- THE DATA:

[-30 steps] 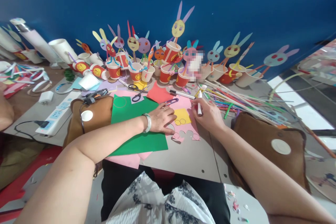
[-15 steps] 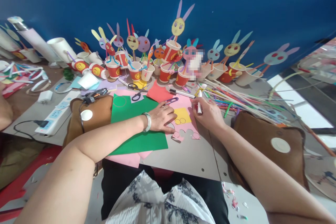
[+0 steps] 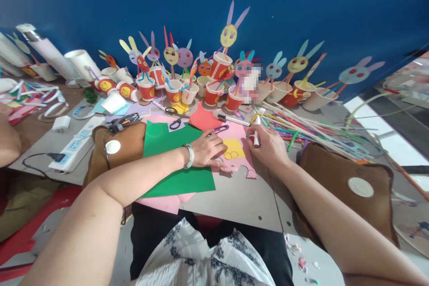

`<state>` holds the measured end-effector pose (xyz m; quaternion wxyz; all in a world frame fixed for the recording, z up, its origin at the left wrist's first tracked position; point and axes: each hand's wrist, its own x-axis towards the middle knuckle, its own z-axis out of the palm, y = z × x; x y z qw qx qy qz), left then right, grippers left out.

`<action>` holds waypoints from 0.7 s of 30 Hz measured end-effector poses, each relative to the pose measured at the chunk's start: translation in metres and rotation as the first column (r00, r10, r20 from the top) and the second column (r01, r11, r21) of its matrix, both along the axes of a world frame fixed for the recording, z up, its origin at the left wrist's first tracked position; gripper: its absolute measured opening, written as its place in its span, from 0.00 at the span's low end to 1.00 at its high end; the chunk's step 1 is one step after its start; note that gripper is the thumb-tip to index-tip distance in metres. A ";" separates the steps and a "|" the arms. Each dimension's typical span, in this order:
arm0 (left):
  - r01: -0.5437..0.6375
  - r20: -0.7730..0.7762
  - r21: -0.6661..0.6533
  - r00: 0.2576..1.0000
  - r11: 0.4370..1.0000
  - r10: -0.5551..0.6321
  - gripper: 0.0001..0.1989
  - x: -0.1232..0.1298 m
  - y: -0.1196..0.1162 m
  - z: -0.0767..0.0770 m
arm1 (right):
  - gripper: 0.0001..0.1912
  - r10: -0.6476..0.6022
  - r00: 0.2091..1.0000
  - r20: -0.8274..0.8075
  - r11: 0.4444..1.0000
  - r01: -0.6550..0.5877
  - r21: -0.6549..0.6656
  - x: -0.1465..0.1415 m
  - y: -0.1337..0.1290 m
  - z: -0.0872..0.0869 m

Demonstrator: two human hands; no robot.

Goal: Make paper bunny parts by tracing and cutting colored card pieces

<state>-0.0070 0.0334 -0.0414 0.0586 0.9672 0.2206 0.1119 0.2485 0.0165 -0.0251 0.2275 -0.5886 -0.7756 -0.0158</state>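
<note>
My left hand (image 3: 208,149) lies open and flat, fingers spread, across the right edge of a green sheet (image 3: 177,178) and onto pink paper (image 3: 236,130). By its fingertips is a slim purple tool (image 3: 220,130), perhaps a craft knife. Just right of that hand, a small yellow paper (image 3: 237,146) with two drawn circles rests on the pink paper, whose near edge has rounded cut-outs. My right hand (image 3: 270,145) grips a white marker (image 3: 257,130), held nearly upright beside the pink paper's right edge. Dark-handled scissors (image 3: 176,123) lie beyond the green sheet.
Paper cups (image 3: 212,94) with paper rabbit figures line the blue wall. Pipe cleaners (image 3: 301,120) spread at the right. Brown cushions (image 3: 345,183) flank the work area. A power strip (image 3: 78,143) lies left, near another person's arm (image 3: 8,143). A black-capped marker (image 3: 234,119) lies behind the pink paper.
The pink paper's near edge has shifted slightly under my left hand, and its circled flaps show less. The marker in my right hand is turned a little. Both hands stay almost in place.
</note>
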 end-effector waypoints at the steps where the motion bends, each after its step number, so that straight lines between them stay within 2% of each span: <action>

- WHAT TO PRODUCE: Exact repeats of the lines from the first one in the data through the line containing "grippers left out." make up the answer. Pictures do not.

- RESULT:
[-30 steps] 
[-15 steps] 
[+0 steps] 

`<state>` holds the measured end-effector pose (xyz m; quaternion wxyz; all in a world frame fixed for the recording, z up, its origin at the left wrist's first tracked position; point and axes: each hand's wrist, its own x-axis towards the middle knuckle, its own z-axis out of the palm, y = z × x; x y z qw qx qy qz), left then right, grippers left out.

This completes the response to the exercise.